La asombro y shock de estas personas no eran de interés para Lin Dong.
En cuanto a sus pensamientos y deseos internos, Lin Dong tenía aún menos interés en prestarles atención.
En sus ojos, la familia Zhou siempre había sido tan insignificante como las hormigas en la hierba a su lado.
Nunca los había considerado verdaderos oponentes.
Su invitación a todos para asistir al banquete de cumpleaños del Anciano Qiao hoy no era para demostrar que sus conexiones eran más fuertes que las de la familia Zhou.
Era puramente por la Hermana Bing.
De ahora en adelante, ¿quién se atrevería a decir que la visión de Qiao Bing era pobre?
En ese momento, Qiao Bing miró hacia Zhou Na, Chu Lan y su madre, Chu Yunxiu.
Al ver sus expresiones de shock, y a pesar de su desafío habitual, incapaces de pronunciar palabra ahora, sintió una sensación de satisfacción sin precedentes.
—Prima Chu Lan, antes preguntaste por qué yo, Qiao Bing, estaría interesada en Lin Dong. ¿Lo entiendes ahora? —preguntó Qiao Bing suavemente a Chu Lan.
Chu Lan asintió una y otra vez, —Pequeña Bing, tu prima estaba cegada. ¡Tú y Lin Dong están hechos el uno para el otro!
Qiao Bing luego miró a Zhou Na y preguntó fríamente, —Zhou Na, ahora déjame preguntarte, ¿de quién es más fuerte el juicio, el tuyo o el mío?
Zhou Na abrió su boca, instintivamente queriendo replicar.
Sin embargo, antes de que pudiera, su prometido, Lu Feng, habló primero, —¿Cómo puedo compararme con el Sr. Lin Dong?
Zhou Na suspiró y, con la cabeza baja, dijo, —Qiao Bing, ¡no puedo compararme contigo!
Finalmente, Qiao Bing miró a su madre, Chu Yunxiu.

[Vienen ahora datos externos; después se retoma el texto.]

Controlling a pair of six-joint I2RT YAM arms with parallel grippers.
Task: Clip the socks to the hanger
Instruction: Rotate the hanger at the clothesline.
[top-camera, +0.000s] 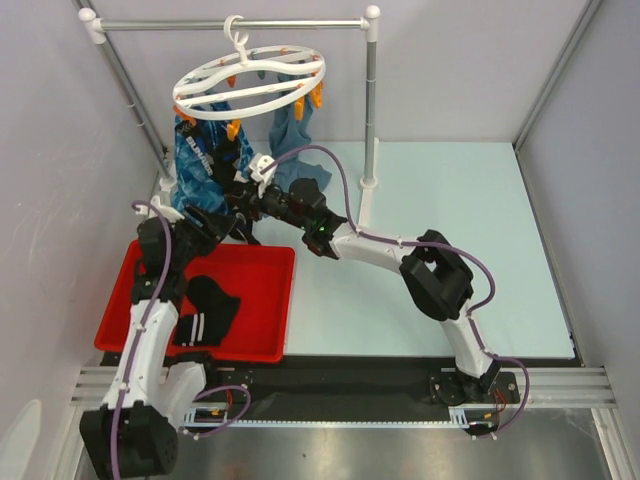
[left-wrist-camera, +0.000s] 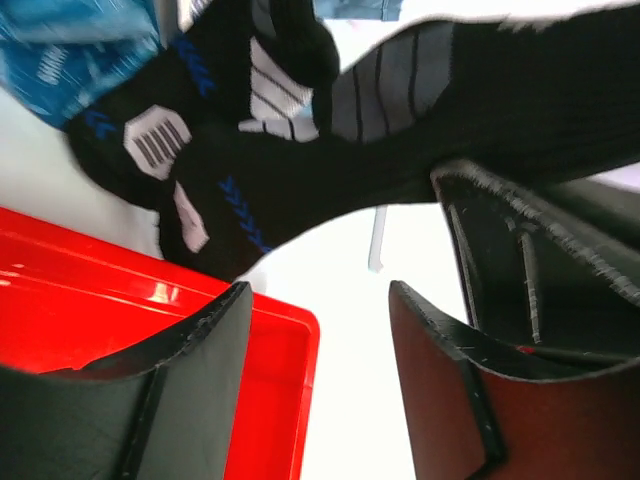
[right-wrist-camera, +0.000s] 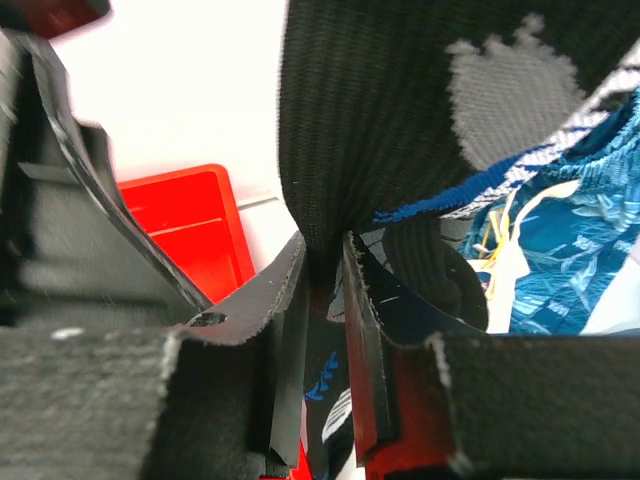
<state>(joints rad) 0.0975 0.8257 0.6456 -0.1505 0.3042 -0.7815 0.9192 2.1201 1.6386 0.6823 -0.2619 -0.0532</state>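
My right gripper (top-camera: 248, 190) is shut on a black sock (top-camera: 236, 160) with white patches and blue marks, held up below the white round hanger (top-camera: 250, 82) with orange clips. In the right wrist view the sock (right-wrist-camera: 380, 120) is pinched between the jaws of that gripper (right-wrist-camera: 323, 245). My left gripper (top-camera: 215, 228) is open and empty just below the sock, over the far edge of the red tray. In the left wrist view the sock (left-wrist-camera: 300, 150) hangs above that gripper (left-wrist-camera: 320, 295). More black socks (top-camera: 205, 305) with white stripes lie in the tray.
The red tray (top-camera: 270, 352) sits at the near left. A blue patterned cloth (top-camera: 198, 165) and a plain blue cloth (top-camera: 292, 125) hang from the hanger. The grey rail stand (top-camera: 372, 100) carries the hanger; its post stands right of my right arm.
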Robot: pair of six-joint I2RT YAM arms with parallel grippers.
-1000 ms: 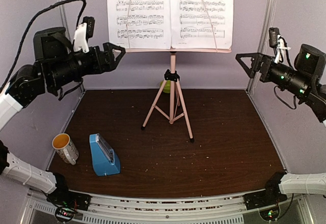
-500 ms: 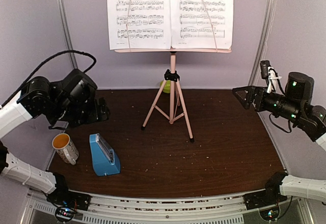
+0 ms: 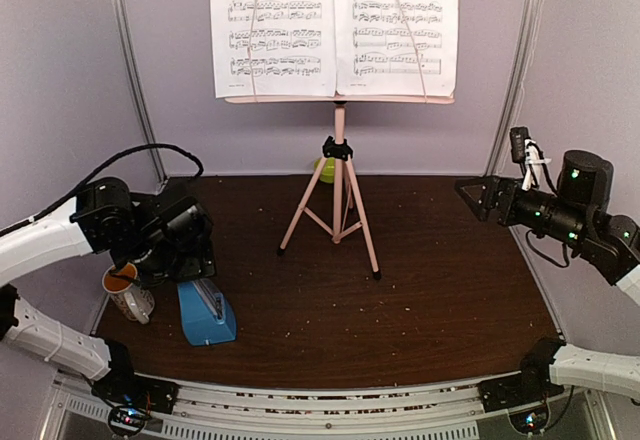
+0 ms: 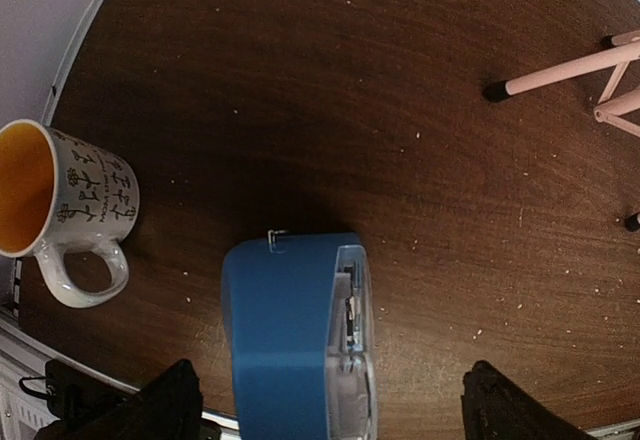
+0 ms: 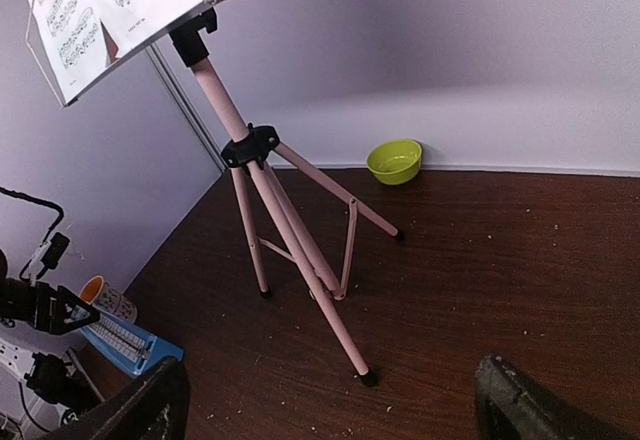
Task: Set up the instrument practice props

Sin esperar a que Qiao Bing hablara, Chu Yunxiu dijo torpemente:
—Pequeña Bing, soy tu madre. No necesitas cuestionarme así, ¿verdad? Admito, estaba cegada…
Qiao Bing negó con la cabeza, —Mamá, no estoy tratando de cuestionarte. Solo quiero preguntarte, ¿todavía te opones a que esté con Lin Dong?
Chu Yunxiu se apresuró a negar con la cabeza, —Por supuesto que no.
Al oír esto, Qiao Bing finalmente expulsó un profundo suspiro de alivio.